Work to complete>
Would you transcribe exactly the lines below, starting at the one that contains "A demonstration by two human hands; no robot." and ending with the last line, both included? Leave out all other lines.

[Stored data]
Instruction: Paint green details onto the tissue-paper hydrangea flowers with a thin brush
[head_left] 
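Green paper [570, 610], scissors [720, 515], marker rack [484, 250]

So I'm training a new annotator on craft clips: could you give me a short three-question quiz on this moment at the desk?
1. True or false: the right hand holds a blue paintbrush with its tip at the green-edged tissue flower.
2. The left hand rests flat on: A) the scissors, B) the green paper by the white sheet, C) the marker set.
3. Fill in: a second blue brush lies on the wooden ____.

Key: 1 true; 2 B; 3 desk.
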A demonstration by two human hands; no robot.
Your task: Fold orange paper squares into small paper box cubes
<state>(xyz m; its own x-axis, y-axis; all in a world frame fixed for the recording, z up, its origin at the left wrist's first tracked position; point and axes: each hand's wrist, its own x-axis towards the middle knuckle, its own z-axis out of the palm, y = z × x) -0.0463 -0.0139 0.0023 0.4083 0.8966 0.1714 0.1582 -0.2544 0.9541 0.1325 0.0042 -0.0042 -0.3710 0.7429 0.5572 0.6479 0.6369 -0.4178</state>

Response>
A demonstration by two human hands; no robot.
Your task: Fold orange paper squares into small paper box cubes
<state>(xyz m; its own x-axis, y-axis; all in a world frame fixed for the recording, z up, its origin at the left wrist's first tracked position; point and axes: each hand's wrist, its own x-axis towards the middle knuckle, its own z-axis out of the palm, y = z × x) -0.0463 -0.0139 0.0023 0.4083 0.8966 0.1714 0.1582 -0.2544 0.9541 0.1325 0.0042 -0.0042 -0.3710 0.7429 0.5572 0.6479 0.6369 -0.4178</state>

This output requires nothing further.